**PROVIDED DATA:**
^^^^

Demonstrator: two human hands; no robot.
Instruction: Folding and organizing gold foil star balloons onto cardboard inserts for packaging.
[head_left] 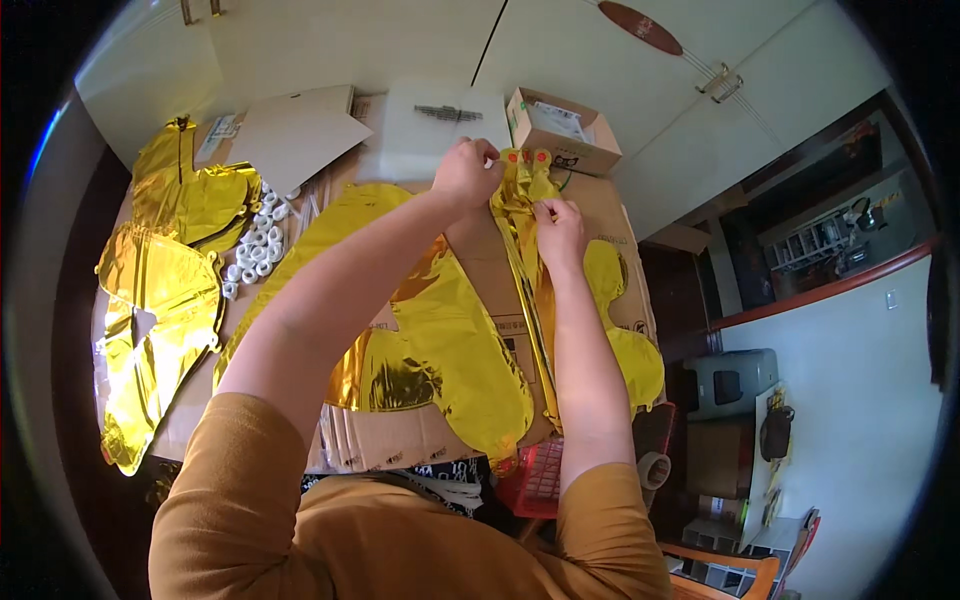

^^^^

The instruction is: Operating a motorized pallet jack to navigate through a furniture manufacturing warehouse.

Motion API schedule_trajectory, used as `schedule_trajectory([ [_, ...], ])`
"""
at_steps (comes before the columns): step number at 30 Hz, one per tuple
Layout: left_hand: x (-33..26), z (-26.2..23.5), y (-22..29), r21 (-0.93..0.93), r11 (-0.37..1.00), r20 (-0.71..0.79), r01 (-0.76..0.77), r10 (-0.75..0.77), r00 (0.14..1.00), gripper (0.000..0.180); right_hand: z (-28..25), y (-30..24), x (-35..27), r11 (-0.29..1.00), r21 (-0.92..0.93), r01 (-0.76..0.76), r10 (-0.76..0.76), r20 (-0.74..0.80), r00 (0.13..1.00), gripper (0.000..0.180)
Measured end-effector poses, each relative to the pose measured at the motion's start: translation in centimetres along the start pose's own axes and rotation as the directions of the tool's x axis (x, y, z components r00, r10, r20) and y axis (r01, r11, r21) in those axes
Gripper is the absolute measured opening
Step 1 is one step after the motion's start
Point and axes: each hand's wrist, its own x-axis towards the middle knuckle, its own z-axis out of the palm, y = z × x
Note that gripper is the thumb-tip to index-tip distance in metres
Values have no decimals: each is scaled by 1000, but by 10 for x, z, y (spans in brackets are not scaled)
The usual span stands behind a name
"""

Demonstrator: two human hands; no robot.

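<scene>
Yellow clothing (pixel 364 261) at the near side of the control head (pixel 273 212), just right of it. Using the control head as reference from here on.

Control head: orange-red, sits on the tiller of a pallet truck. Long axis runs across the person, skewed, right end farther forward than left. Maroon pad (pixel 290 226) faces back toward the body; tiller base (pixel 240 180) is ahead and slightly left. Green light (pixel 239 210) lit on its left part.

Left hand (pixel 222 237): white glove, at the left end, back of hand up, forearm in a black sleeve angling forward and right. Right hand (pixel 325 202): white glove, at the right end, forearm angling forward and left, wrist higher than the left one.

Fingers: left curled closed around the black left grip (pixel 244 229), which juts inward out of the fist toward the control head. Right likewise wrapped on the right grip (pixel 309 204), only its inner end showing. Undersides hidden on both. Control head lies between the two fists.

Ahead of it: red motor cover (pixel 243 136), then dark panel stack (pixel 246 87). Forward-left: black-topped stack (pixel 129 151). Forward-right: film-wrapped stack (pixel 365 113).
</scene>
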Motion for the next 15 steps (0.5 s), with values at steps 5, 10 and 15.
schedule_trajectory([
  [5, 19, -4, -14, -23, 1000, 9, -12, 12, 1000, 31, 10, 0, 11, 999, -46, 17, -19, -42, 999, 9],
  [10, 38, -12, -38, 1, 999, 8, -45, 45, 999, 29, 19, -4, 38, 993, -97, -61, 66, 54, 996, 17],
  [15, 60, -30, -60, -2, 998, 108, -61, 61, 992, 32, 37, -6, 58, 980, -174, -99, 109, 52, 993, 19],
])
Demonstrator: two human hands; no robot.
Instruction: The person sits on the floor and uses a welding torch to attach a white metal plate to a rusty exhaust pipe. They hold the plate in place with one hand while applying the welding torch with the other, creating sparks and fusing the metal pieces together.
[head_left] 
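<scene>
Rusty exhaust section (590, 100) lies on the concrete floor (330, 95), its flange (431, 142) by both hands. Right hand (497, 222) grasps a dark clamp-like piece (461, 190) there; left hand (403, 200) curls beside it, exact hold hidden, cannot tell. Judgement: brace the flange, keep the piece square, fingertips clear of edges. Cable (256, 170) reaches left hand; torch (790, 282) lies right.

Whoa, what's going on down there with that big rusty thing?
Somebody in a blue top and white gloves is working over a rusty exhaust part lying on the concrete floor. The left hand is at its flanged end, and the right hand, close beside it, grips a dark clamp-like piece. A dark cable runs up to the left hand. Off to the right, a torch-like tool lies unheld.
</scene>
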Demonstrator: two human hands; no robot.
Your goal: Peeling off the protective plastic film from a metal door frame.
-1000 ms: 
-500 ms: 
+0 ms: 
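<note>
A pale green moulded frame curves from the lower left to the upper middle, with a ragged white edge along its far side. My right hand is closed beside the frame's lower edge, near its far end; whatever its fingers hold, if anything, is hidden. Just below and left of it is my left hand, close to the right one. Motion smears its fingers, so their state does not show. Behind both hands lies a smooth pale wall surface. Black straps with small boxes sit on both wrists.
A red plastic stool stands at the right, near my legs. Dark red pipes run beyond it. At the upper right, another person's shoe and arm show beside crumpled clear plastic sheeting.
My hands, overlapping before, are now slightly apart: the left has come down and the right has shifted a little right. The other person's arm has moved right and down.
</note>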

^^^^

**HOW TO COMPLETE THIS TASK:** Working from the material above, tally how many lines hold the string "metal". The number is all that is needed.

**PROBLEM SOLUTION:** 2